Записи торговый народ по безграмотности вел редко. Вместо записок в приеме денег выдавались бирки. Это была палочка в перст толщиной и с одной стороны затесанная. На ней, по затесанному, делались резы прямые, косые и накрест, которые обозначали единицы, десятки и сотни. Когда цифра была таким образом на палочке вырезана, то она раскалывалась пополам и одна половинка оставалась у приемщика, а другая – у отдатчика. При расчетах счет считался верен, если резы при сложении палочки сходились. Пергамент для записей был дорог, а бумага непрочна. Бирками же пользовались и метальщики, то есть сборщики налогов. И все эти бирки и монеты туго заполняли зепь, карман в исподнем платье, ибо в верхнем платье карманов не было совсем: жулье московское славилось…
Князья вышли на обочину торга и остановились: духота и давка смутили обоих. В одном месте свалка затерлась: били жулика. В другом травили для потехи собак. Там, горланя, дрались перепившиеся работники со стен кремлевских. Там кривлялся, потешая толпу, какой-то глумотворец. Стража вывела для прошения милостыни военнопленных, истощенных, замученных, кожа да кости. Держали их в деревянных загонах и в цепях.

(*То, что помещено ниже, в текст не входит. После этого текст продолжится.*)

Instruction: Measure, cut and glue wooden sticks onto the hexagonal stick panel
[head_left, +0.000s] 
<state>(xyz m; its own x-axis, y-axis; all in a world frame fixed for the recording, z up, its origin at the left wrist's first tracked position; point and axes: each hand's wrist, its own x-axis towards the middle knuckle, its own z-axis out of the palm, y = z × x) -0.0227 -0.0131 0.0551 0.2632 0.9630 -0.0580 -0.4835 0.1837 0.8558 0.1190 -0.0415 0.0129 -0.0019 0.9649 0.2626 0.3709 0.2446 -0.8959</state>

От стужи они укрывались в землянках, вырытых ногтями, и часто голодали так, что поедали дохлых собак, кошек и лошадей. Большое число пленных считалось доказательством могущества государя. Пьяных было многонько, несмотря даже на то, что татары, приняв ислам в 1389 году, запретили на Руси продажу спиртных напитков. Напивались больше самодельщиной всякой, но начало уже понемногу входить в моду и "горячее вино", то есть водка.
– И кто это только вино это придумал? – сказал князь Семен, издали глядя на мордобой.
– Мне Аристотель сказывал, будто придумали его аравитяне какие-то, – морщась на толпу, отвечал князь Василий. – И долгие годы будто соблюдали изготовление его в тайности. Но потом дознались до дела и другие. Генуэзцы бойко торговали живой водой этой, а от них, из Крыма, пошло оно лет сотню назад и на Русь…
– Нет, пойдем лутче домой… – сказал князь Семен. – Индо голова кругом идет от крика этого… Да и духота какая!..
В самом деле, москвитяне выбрасывали под стены Кремля всякую нечистоту. Тут же все и до ветру ходили. И кошки, и собаки дохлые валялись… Но к этому все привыкли: побранятся, побранятся на "духоту" да и ладно.